• **How to complete this task**: Word for word, the data below must be repeated in full; no picture is to be included.

[Source records]
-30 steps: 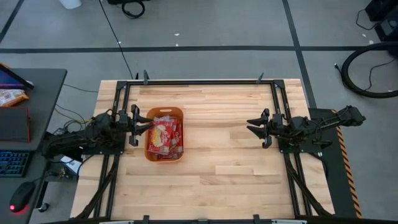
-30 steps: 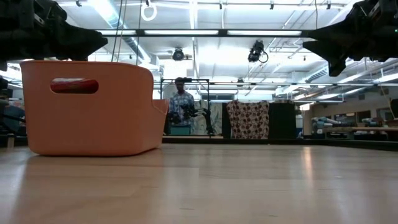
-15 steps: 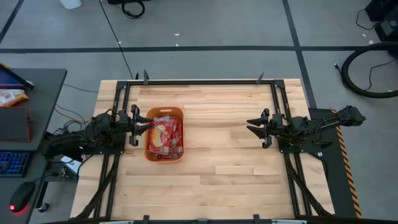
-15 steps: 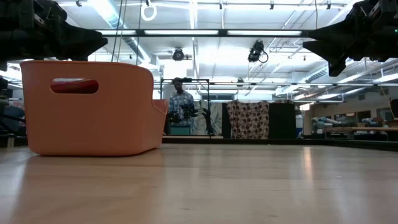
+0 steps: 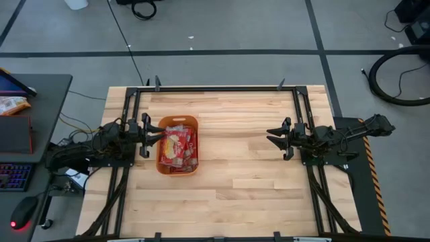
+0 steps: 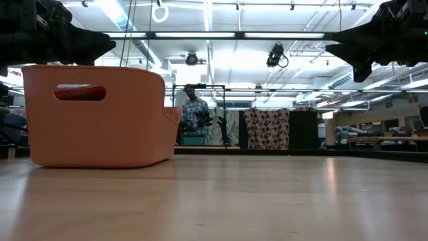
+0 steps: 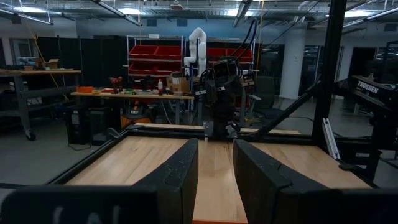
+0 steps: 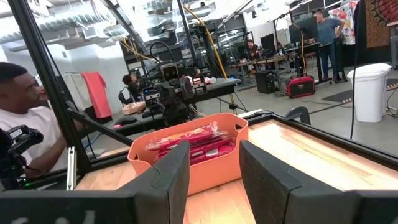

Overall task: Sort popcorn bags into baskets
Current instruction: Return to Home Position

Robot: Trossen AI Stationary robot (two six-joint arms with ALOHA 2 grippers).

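Note:
The orange basket [image 5: 178,145] stands on the table's left half, its bottom flat on the wood; it also shows in the low view [image 6: 100,117] and the right wrist view [image 8: 193,163]. Several red popcorn bags [image 5: 177,144] lie piled inside it, their tops showing above the rim [image 8: 189,138]. My left gripper [image 5: 144,138] hovers open at the basket's left side, above table height. My right gripper [image 5: 277,138] hovers open over the table's right half, far from the basket, pointing toward it.
Bare wood [image 5: 235,154] stretches between the basket and the right gripper and toward the near edge. A black metal frame [image 5: 215,88] runs along the table's far edge and sides. A person [image 8: 22,124] sits beyond the table's left side; others stand farther off in the room.

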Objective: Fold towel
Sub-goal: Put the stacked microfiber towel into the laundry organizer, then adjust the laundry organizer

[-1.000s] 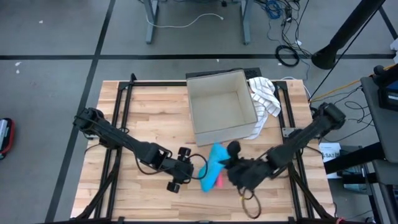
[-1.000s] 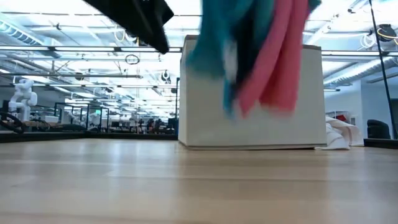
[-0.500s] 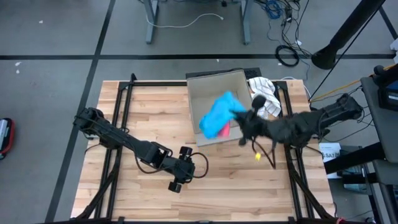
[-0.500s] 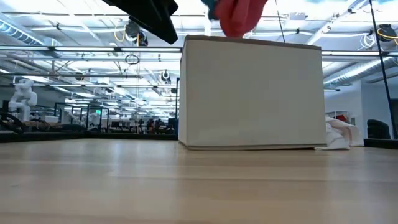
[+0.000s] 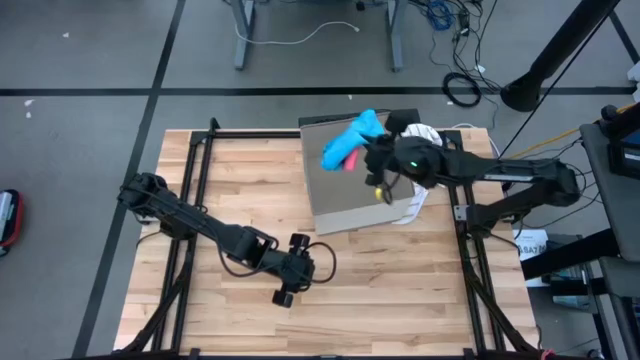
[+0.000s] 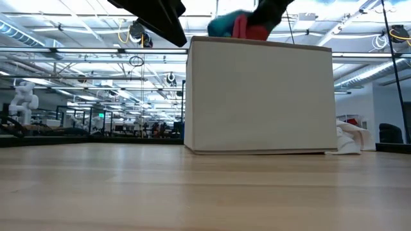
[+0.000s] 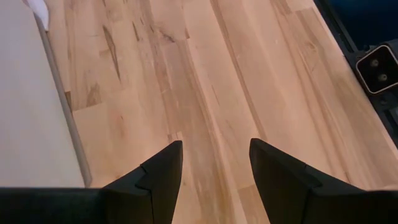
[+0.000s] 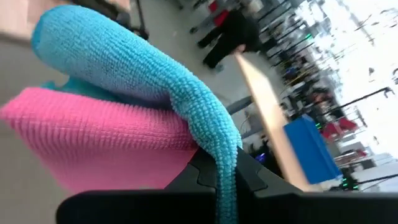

• **Solved exercise**:
-30 steps: 
-30 steps: 
-15 steps: 
-15 steps: 
+0 steps: 
+0 steps: 
+0 steps: 
+0 steps: 

Overall task: Sort popcorn bags into baskets
Current instruction: Return to Home Position

Robot: Trossen AI Stationary robot (two six-joint arms with ALOHA 2 grippers).

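Note:
The orange basket [image 5: 178,145] stands on the table's left half, its bottom flat on the wood; it also shows in the low view [image 6: 100,117] and the right wrist view [image 8: 193,163]. Several red popcorn bags [image 5: 177,144] lie piled inside it, their tops showing above the rim [image 8: 189,138]. My left gripper [image 5: 144,138] hovers open at the basket's left side, above table height. My right gripper [image 5: 277,138] hovers open over the table's right half, far from the basket, pointing toward it.
Bare wood [image 5: 235,154] stretches between the basket and the right gripper and toward the near edge. A black metal frame [image 5: 215,88] runs along the table's far edge and sides. A person [image 8: 22,124] sits beyond the table's left side; others stand farther off in the room.
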
Objective: Fold towel
Sub-goal: Put the stacked microfiber towel into the laundry organizer, then adjust the laundry organizer

[-1.000s] 
[-1.000s] 
[-0.500s] 
[-0.500s] 
[+0.000s] 
[+0.000s] 
[+0.000s] 
[+0.000s] 

The output returned above is complete.